Work instructions: Copy each line of the records that contains the word "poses".
[[ Material provided, beginning ]]
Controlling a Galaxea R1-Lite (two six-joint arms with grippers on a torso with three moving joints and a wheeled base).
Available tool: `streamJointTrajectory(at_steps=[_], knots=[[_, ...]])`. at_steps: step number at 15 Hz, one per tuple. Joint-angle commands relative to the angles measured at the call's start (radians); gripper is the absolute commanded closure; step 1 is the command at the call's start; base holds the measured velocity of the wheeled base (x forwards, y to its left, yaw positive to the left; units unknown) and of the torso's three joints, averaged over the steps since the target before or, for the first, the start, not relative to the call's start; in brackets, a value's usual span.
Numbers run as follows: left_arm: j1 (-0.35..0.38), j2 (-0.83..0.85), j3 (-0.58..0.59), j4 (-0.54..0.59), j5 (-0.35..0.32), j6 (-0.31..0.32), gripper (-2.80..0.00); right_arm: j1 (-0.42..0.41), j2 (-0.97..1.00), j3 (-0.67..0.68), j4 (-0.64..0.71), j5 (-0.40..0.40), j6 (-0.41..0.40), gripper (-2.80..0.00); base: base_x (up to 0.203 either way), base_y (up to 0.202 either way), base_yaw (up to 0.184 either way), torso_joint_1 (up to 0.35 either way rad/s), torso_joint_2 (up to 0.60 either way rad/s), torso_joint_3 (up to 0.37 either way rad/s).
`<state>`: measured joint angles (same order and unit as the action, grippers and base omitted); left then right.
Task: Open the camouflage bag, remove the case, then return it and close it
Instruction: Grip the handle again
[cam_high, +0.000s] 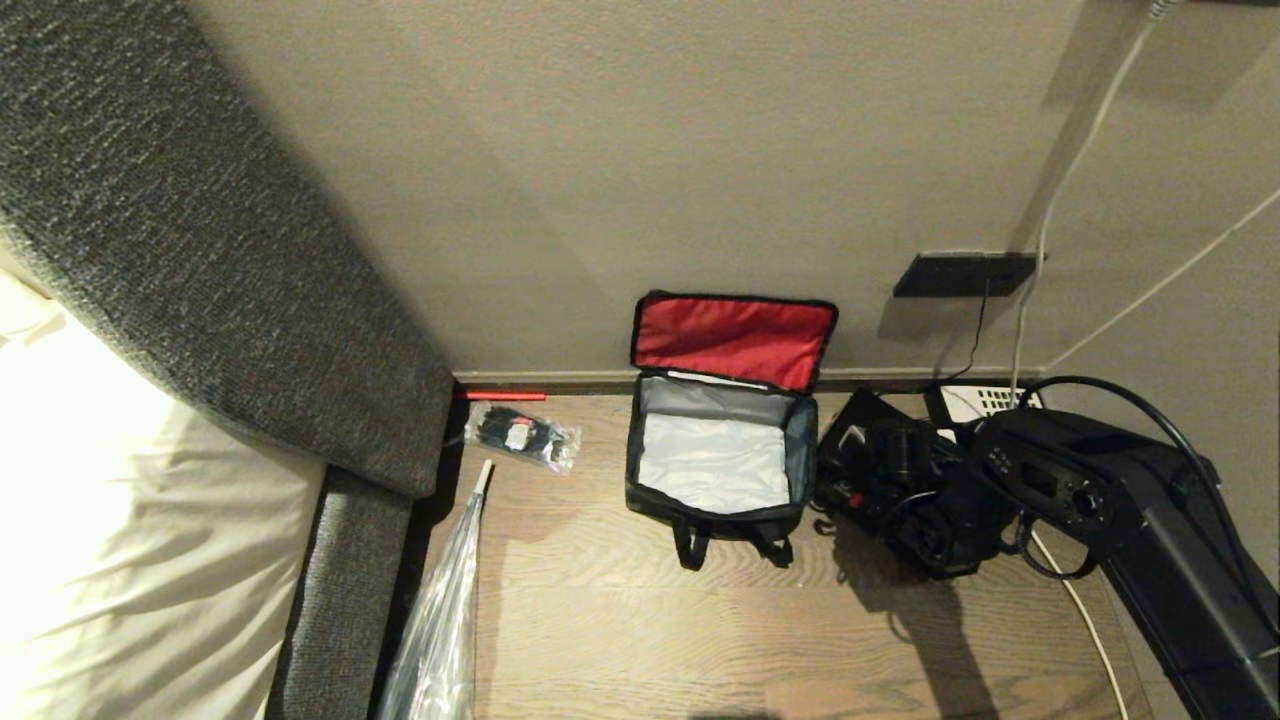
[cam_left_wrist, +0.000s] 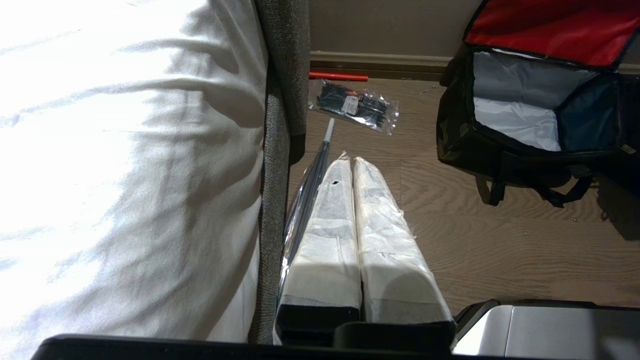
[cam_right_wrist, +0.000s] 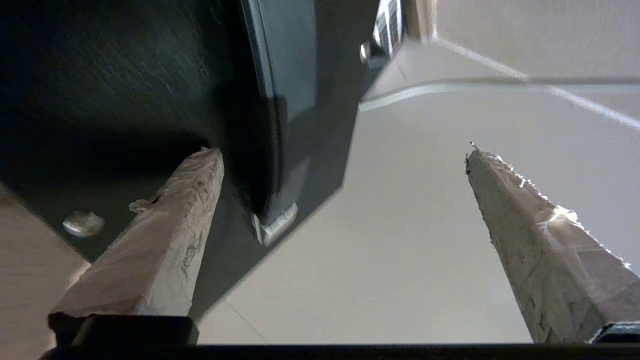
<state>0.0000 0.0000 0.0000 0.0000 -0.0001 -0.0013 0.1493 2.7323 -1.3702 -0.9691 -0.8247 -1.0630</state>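
Head view: the boxy camouflage bag (cam_high: 715, 470) with black sides and straps stands on the wooden floor (cam_high: 620, 620) against the beige wall (cam_high: 640, 150), lid thrown back to show its red lining, its pale grey-silver inside bare. The plain black rectangular case (cam_high: 862, 462) lies on the floor just beside the bag, on the robot's right. The right arm (cam_high: 1130, 510) reaches in low from the right, its wrist bent toward the case. In the right wrist view, the right gripper (cam_right_wrist: 345, 155) has its tape-wrapped fingers (cam_right_wrist: 165, 220) spread wide, holding nothing; one fingertip lies close against a black surface. Left wrist view: the left gripper (cam_left_wrist: 352, 162) hangs beside the white-sheeted bed (cam_left_wrist: 125, 165), fingers pressed together and empty, pointing toward a clear packet of black items (cam_left_wrist: 355, 105).
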Motion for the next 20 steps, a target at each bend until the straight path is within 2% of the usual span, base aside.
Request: streamJointTrajectory(at_steps=[1,6,12,20], knots=[[0.0,0.0,0.0,0.0,0.0,0.0,0.0,0.0,0.025,-0.033,-0.004,0.001,-0.005,-2.8,0.0,0.0,0.0,0.0,0.0,0.0],[0.0,0.0,0.0,0.0,0.0,0.0,0.0,-0.023,0.064,-0.067,-0.015,0.036,-0.012,-2.8,0.0,0.0,0.0,0.0,0.0,0.0],[0.0,0.0,0.0,0.0,0.0,0.0,0.0,-0.056,0.087,-0.146,-0.025,0.037,-0.02,-2.8,0.0,0.0,0.0,0.0,0.0,0.0],[0.0,0.0,0.0,0.0,0.0,0.0,0.0,-0.059,0.101,-0.17,-0.065,0.039,-0.023,-2.8,0.0,0.0,0.0,0.0,0.0,0.0]])
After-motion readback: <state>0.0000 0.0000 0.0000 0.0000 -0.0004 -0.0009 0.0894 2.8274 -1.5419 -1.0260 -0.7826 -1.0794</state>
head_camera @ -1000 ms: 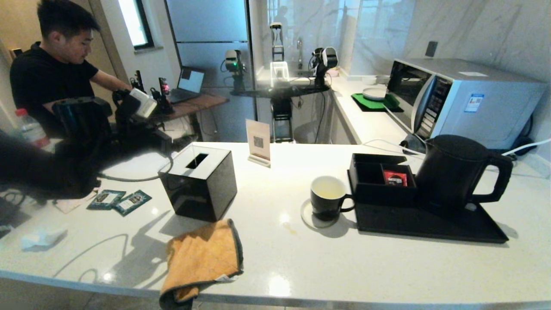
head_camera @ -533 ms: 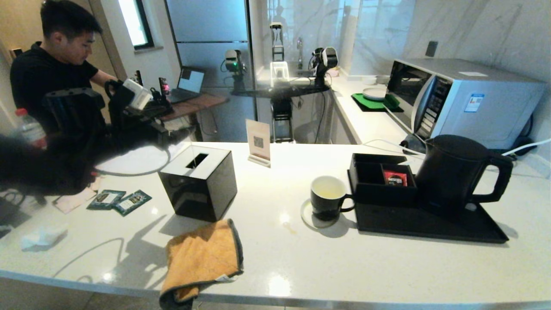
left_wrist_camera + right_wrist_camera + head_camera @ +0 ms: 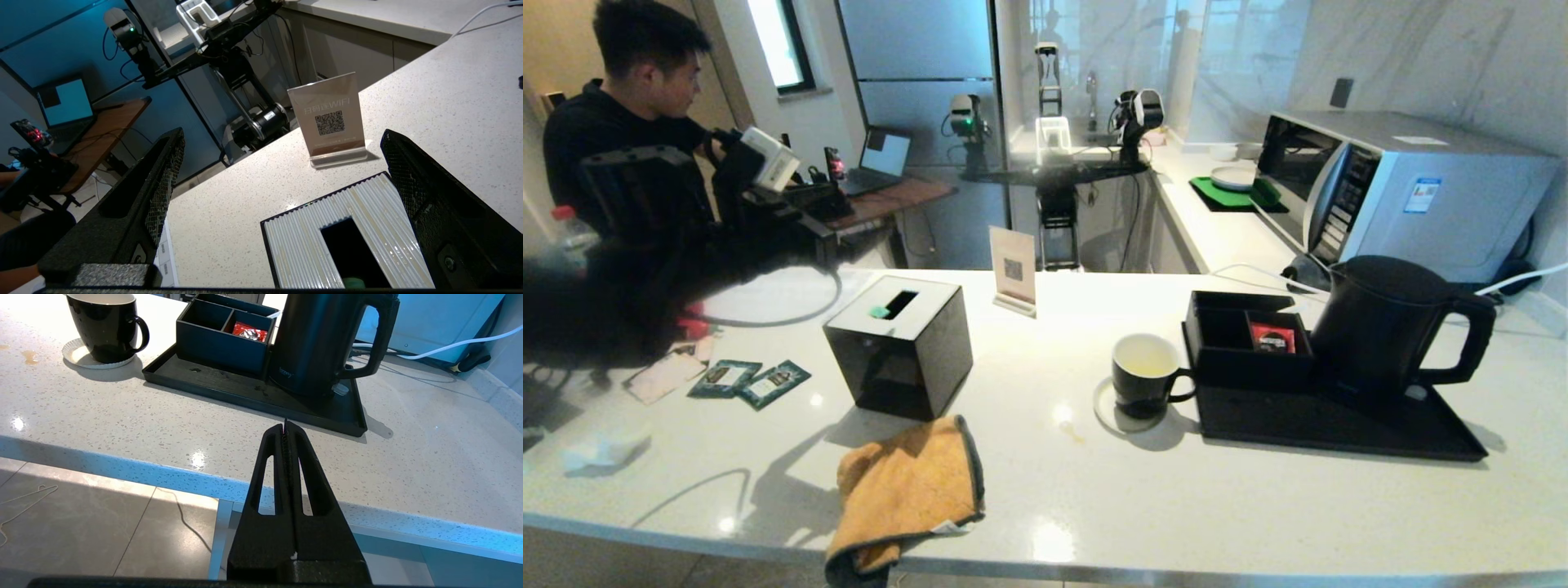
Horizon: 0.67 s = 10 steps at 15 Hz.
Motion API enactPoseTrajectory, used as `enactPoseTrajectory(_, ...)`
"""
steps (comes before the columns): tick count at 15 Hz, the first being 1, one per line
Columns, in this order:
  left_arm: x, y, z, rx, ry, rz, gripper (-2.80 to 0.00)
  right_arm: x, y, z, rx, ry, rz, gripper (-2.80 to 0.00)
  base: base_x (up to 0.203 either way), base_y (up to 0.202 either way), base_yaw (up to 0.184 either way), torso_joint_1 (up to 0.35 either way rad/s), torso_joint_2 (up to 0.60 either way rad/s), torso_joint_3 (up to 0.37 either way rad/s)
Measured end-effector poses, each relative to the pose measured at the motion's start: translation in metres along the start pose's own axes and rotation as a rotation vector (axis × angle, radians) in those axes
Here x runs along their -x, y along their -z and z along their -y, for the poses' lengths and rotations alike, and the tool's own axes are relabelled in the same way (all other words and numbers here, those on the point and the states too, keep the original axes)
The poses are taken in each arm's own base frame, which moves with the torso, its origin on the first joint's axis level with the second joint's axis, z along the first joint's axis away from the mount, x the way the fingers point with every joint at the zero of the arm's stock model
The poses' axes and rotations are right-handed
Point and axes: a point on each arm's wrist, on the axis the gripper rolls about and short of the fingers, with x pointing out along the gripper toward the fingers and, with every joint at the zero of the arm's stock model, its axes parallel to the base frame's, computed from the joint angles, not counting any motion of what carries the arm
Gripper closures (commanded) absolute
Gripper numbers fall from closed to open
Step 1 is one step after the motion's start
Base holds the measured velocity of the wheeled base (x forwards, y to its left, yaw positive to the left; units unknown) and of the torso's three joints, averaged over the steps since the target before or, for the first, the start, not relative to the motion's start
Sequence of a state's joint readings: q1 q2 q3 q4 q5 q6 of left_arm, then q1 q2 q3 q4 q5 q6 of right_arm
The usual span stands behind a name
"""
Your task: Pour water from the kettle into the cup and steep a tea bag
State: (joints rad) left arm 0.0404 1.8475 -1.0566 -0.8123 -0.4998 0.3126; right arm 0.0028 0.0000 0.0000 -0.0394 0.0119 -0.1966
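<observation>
The black kettle (image 3: 1388,327) (image 3: 318,339) stands on a black tray (image 3: 1339,429) at the right. Left of the tray, the black cup (image 3: 1145,376) (image 3: 104,326) sits on a white coaster, with pale yellowish liquid inside. A small green pouch, seemingly the tea bag (image 3: 879,311) (image 3: 353,282), lies at the slot of a black box (image 3: 900,347). My left gripper (image 3: 821,241) (image 3: 282,134) hangs open and empty, above and behind that box. My right gripper (image 3: 286,424) is shut and empty, low before the counter's front edge, out of the head view.
A compartment box (image 3: 1241,343) on the tray holds a red sachet (image 3: 1272,337). An orange cloth (image 3: 907,490) drapes over the front edge. A QR sign (image 3: 1013,265), two dark green packets (image 3: 747,380), a microwave (image 3: 1388,192) and a person (image 3: 629,122) are around.
My left arm has risen and drawn back to the left. A small green piece now shows by the black box's slot, where none showed before. Kettle and cup are unmoved.
</observation>
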Motion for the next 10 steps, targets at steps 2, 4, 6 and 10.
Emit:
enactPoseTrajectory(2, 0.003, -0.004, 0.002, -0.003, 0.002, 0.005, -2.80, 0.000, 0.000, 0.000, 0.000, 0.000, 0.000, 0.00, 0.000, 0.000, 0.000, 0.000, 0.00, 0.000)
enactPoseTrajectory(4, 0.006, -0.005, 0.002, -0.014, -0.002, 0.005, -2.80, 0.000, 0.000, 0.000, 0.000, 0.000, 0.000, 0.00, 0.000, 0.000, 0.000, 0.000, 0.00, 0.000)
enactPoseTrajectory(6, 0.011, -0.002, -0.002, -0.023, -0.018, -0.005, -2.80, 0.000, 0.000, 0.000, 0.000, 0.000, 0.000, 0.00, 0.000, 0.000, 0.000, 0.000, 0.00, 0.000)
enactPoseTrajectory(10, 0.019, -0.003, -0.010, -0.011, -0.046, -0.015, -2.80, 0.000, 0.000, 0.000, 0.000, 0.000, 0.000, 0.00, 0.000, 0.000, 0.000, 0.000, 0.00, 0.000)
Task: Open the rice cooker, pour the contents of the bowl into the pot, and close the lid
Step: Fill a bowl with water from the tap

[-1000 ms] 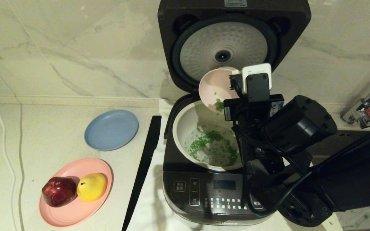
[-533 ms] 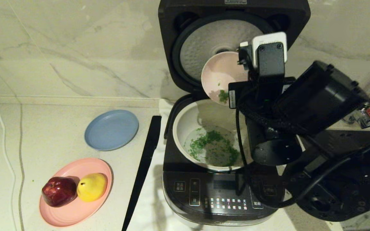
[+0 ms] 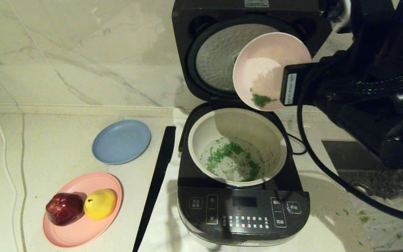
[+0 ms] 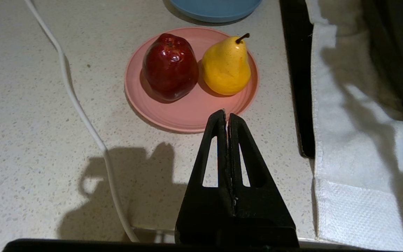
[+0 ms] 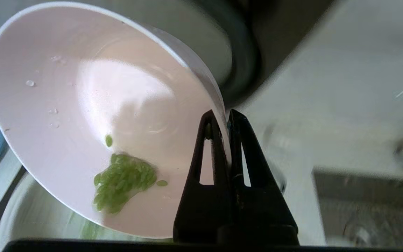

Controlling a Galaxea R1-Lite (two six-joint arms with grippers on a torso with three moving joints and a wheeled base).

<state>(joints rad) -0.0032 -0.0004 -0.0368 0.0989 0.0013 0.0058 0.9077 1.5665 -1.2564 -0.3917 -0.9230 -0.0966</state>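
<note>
The rice cooker (image 3: pixel 243 210) stands with its lid (image 3: pixel 187 31) swung upright, the dimpled silver disc facing me. Green and white grains (image 3: pixel 233 159) lie scattered on the bottom of the cream pot (image 3: pixel 196 140). My right gripper (image 5: pixel 224 115) is shut on the rim of the pink-cream bowl (image 3: pixel 268 59), one finger inside and one outside. The bowl (image 5: pixel 65 91) hangs tilted high above the pot's far right side, in front of the lid. A small clump of green grains (image 5: pixel 121 182) clings near its low edge. My left gripper (image 4: pixel 226 113) is shut and empty above the counter.
A pink plate (image 3: pixel 79 231) with a red apple (image 3: pixel 64 208) and a yellow pear (image 3: pixel 100 203) sits front left, a blue plate (image 3: pixel 121 141) behind it. A black strip (image 3: pixel 156 182) lies beside the cooker on a white cloth (image 4: pixel 355 140). A white cable (image 3: pixel 2 140) runs far left; a sink (image 3: pixel 362 168) is right.
My right arm has lifted the bowl up and to the right, away from the pot's mouth. The pot and the front panel now show in full. Fewer grains are left in the bowl.
</note>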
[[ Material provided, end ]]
Answer to the problem:
Measured end-effector poses, each relative to the pose measured at the motion's start: translation in metres along the start pose's own axes and rotation as a rotation vector (axis × angle, radians) in those axes
Here x runs along their -x, y along their -z and z along their -y, for the poses' lengths and rotations alike, and the tool's own axes are relabelled in the same way (all other words and numbers here, those on the point and the states too, keep the original axes)
The poses are taken in each arm's own base frame, which moves with the torso, its origin on the first joint's axis level with the second joint's axis, z along the first joint's axis away from the mount, x the way the fingers point with every joint at the zero of the arm's stock model
The poses' axes and rotations are right-handed

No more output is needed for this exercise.